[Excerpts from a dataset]
=== Begin Enclosure ===
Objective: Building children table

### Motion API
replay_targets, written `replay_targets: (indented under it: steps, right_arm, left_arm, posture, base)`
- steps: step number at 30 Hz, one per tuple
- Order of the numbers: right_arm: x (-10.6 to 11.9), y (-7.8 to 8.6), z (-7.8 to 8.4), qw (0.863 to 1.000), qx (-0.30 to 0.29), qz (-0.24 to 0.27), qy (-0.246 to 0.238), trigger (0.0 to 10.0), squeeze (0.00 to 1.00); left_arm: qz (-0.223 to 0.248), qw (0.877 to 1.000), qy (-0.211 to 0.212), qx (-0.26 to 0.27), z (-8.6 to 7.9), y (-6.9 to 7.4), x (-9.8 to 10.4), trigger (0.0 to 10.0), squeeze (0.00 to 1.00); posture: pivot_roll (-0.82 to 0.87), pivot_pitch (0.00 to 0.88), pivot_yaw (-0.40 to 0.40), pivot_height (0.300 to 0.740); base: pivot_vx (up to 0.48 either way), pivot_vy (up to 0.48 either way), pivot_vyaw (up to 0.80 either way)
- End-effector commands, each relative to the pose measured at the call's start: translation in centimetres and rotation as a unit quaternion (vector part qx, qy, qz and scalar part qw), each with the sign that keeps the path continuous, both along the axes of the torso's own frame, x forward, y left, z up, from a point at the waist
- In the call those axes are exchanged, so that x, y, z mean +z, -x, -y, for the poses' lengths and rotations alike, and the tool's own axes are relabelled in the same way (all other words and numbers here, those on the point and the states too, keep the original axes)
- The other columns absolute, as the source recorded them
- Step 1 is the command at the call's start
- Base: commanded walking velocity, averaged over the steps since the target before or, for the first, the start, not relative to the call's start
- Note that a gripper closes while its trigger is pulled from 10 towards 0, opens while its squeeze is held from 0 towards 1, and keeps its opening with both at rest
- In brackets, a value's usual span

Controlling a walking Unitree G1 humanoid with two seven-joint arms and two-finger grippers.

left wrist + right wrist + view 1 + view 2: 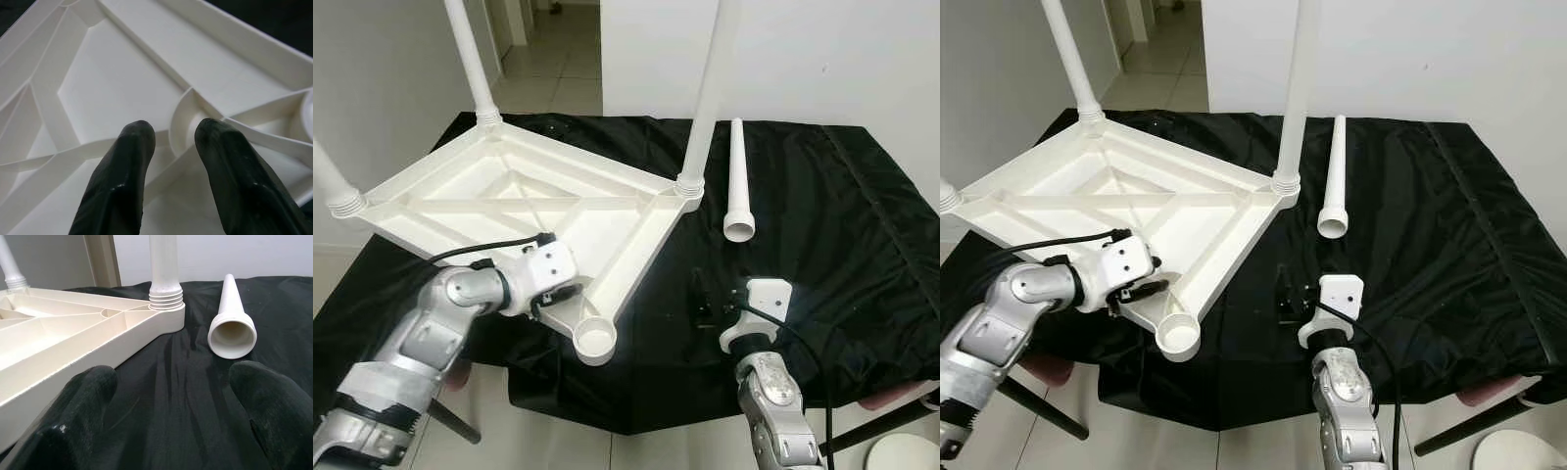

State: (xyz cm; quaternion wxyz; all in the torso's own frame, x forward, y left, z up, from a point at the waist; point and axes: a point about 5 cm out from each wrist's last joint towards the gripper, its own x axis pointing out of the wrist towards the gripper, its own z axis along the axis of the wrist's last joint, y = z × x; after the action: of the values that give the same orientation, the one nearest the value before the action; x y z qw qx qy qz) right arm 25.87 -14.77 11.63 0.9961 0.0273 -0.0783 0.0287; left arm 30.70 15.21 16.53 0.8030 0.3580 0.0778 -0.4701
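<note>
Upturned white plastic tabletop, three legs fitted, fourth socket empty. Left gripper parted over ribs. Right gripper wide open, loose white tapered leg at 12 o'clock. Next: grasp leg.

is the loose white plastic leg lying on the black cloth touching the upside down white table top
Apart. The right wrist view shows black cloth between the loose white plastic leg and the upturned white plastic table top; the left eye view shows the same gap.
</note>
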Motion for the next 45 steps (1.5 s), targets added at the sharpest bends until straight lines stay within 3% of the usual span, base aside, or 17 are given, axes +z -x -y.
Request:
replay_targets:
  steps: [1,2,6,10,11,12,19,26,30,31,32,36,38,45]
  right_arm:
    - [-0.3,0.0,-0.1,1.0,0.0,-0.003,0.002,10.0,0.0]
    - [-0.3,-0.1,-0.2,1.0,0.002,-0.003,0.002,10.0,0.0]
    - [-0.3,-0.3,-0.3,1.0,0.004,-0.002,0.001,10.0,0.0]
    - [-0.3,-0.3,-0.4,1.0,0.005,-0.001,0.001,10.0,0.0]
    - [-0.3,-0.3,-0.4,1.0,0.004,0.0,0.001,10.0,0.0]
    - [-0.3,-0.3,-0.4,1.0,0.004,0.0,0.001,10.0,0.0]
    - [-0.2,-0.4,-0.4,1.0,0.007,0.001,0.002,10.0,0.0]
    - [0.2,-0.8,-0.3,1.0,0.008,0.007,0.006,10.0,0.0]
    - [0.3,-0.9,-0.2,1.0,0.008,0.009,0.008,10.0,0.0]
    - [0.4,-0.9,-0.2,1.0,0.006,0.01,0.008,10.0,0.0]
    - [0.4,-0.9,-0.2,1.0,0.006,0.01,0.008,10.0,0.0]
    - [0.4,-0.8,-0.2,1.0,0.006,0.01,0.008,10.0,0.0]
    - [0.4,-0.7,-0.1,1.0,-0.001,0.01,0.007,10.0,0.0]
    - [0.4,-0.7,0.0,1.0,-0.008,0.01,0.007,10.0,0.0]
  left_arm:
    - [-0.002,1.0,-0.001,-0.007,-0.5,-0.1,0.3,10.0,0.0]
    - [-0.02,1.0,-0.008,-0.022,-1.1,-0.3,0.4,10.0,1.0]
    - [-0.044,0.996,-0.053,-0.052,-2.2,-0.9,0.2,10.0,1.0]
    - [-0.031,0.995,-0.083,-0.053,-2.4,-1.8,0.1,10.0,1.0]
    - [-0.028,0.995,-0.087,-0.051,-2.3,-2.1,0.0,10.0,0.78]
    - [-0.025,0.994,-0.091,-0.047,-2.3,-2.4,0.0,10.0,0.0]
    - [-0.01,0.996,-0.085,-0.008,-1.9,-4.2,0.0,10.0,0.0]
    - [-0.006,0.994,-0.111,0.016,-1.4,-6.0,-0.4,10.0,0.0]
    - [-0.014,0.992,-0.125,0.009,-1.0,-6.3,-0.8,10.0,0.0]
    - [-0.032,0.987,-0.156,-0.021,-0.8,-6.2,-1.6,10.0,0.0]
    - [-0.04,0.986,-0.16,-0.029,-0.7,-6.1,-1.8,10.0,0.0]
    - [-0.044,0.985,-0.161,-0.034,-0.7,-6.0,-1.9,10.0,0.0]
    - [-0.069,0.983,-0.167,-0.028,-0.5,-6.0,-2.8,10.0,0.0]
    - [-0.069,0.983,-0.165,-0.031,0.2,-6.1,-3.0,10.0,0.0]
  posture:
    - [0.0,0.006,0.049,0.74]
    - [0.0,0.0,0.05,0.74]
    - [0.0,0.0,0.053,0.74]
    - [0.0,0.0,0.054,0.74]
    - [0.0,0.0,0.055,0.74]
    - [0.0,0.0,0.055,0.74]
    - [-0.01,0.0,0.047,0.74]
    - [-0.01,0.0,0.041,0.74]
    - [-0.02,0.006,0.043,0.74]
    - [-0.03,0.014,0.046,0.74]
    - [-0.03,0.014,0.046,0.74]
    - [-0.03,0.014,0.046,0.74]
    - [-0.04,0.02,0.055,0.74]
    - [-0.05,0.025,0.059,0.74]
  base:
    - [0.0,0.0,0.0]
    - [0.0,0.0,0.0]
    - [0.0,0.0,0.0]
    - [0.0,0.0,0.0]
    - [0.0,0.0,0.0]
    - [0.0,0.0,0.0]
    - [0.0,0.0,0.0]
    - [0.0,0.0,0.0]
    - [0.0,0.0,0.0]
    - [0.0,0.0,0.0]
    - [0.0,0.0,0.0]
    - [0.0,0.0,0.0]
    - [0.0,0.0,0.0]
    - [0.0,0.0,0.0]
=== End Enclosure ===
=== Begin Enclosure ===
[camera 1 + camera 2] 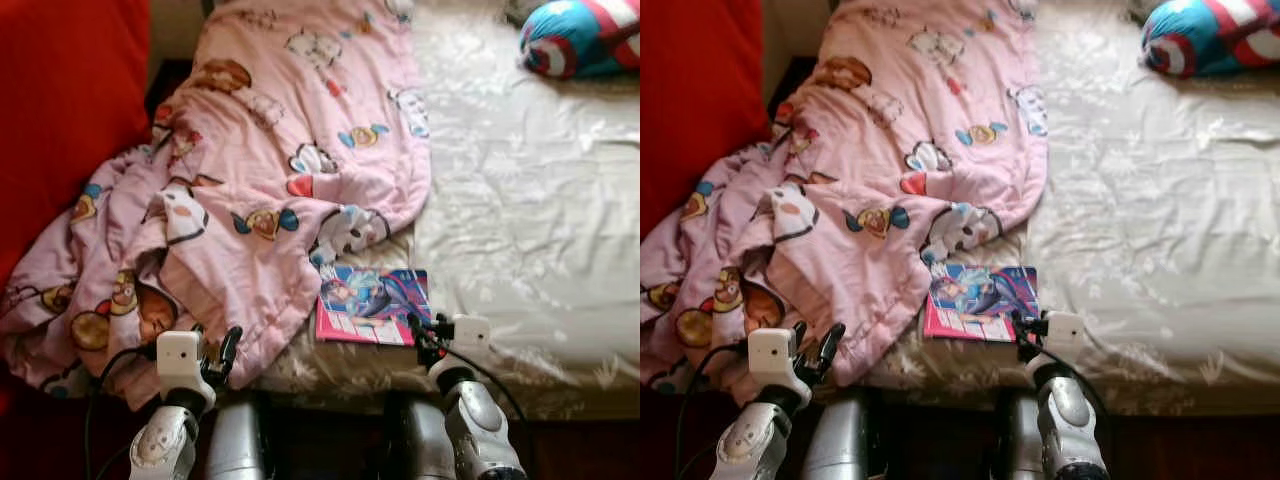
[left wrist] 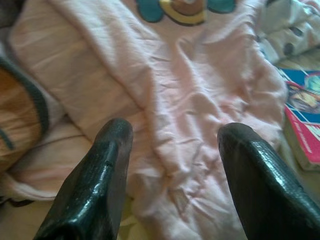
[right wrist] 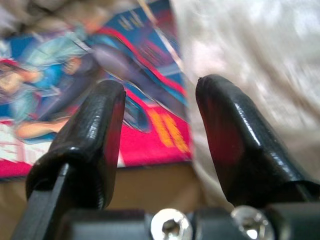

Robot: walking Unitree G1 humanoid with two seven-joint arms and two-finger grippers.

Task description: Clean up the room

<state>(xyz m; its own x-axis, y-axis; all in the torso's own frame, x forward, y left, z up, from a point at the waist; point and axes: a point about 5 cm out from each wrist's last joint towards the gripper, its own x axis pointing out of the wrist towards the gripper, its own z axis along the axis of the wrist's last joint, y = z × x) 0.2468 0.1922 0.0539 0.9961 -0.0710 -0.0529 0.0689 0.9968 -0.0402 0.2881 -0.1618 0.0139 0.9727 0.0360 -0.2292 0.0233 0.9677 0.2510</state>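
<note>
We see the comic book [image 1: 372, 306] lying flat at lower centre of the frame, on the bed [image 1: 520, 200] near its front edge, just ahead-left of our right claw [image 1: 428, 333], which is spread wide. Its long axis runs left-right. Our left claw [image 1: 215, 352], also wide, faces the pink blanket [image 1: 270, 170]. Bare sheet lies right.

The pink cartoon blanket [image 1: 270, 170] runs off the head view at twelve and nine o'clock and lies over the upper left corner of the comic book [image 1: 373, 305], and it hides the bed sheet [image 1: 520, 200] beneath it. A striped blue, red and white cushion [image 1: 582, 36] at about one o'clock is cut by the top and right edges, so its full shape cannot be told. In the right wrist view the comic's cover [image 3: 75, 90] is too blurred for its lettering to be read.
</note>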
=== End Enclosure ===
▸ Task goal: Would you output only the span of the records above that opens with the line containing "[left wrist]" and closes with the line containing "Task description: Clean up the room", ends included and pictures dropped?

▸ Exercise answer:
[left wrist] 
[right wrist] 

Robot: walking Unitree G1 humanoid with two seven-joint arms and two-finger grippers.

Task description: Clean up the room

This exercise requires no further answer.